/autotui

quickly create UIs to interactively prompt, validate, and persist python objects to disk (JSON/YAML) and back using type hints

Primary LanguagePythonMIT LicenseMIT

autotui

PyPi version Python 3.8|3.9|3.10 PRs Welcome

This uses type hints to convert NamedTuple's (short struct-like classes) to JSON/YAML, and back to python objects.

It also wraps prompt_toolkit to prompt the user and validate the input for common types, and is extendible to whatever types you want.

Supported Types

This has built-ins to prompt, validate and serialize:

  • int
  • float
  • bool
  • str
  • datetime
  • Enum
  • Decimal
  • Optional[<type>] (or <type> | None)
  • List[<type>] (or list[<type>])
  • Set[<type>] (or set[<type>])
  • other NamedTuples (recursively)

I wrote this so that I don't have to repeatedly write boilerplate-y python code to validate/serialize/deserialize data. As a more extensive example of its usage, you can see my ttally repo, which I use to track things like calories/water etc...

Install

This requires python3.8+, specifically for modern typing support.

To install with pip, run:

pip install autotui

Usage

As an example, if I want to log whenever I drink water to a file:

from datetime import datetime
from typing import NamedTuple

from autotui.shortcuts import load_prompt_and_writeback

class Water(NamedTuple):
    at: datetime
    glass_count: float

if __name__ == "__main__":
    load_prompt_and_writeback(Water, "~/.local/share/water.json")

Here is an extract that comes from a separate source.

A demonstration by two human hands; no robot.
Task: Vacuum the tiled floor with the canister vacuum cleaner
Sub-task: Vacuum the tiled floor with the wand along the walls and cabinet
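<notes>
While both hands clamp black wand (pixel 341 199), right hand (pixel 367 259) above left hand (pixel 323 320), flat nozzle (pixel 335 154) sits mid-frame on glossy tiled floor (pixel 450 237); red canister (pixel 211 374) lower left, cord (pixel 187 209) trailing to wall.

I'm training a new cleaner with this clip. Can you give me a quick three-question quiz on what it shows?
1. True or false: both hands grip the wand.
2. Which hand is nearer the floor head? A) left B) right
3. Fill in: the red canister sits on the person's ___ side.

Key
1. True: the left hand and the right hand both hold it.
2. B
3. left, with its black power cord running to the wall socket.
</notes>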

Which, after running a few times, would create:

~/.local/share/water.json

[
  {
    "at": 1598856786,
    "glass_count": 2.0
  },
  {
    "at": 1598856800,
    "glass_count": 1.0
  }
]

(datetimes are serialized into epoch time)

If I want to load the values back into python, its just:

from autotui.shortcuts import load_from

class Water(NamedTuple):
    #... (same as above)

if __name__ == "__main__":
    print(load_from(Water, "~/.local/share/water.json"))

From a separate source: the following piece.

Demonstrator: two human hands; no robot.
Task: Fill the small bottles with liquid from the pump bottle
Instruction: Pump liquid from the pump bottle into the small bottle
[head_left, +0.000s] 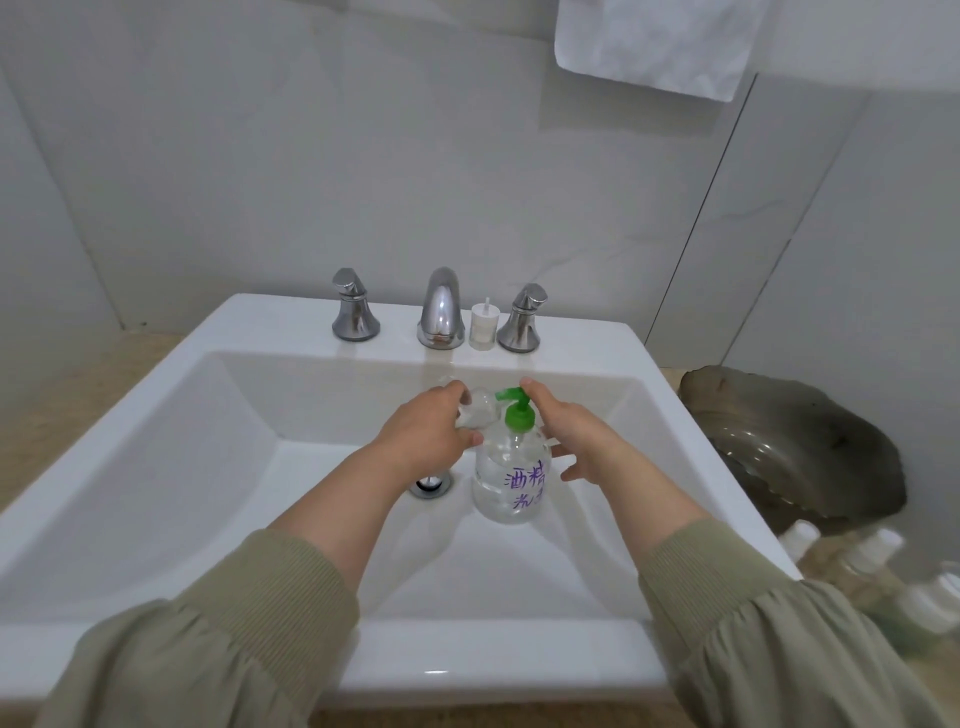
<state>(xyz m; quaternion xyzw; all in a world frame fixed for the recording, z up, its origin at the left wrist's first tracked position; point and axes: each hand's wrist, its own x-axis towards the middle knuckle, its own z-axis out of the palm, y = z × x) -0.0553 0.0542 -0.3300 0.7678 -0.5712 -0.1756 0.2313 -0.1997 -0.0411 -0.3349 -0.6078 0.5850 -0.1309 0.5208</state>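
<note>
Over the white sink basin now: the left hand is closed around a small clear bottle, holding it just under the green spout of the pump bottle. The grip looks snug, fingers wrapped round the little bottle's body; its mouth is hard to make out against the glare. The right hand sits on the far side, forefinger up on the green pump head, other fingers spread loosely and not clamped on anything. The pump bottle stands upright on the basin floor, just beside the drain, purple writing facing us. The spout points left, toward the small bottle, so the right hand presses and the left hand catches. More small bottles wait on the surface at right, blurred.
</note>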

#[Water(at=datetime.datetime(2020, 8, 31, 6, 53, 6, tzinfo=datetime.timezone.utc), glass_count=2.0),
# Water(at=datetime.datetime(2020, 8, 31, 6, 53, 20, tzinfo=datetime.timezone.utc), glass_count=1.0)]

A lot of my usage of this only ever uses 3 functions in the autotui.shortcuts module; dump_to to dump a sequence of my NamedTuples to a file, load_from to do the opposite, and load_prompt_and_writeback, to load values in, prompt me, and write back to the file.

Enabling Options

Some options/features can be enabled using global environment variables, or by using a contextmanager to temporarily enable certain prompts/features.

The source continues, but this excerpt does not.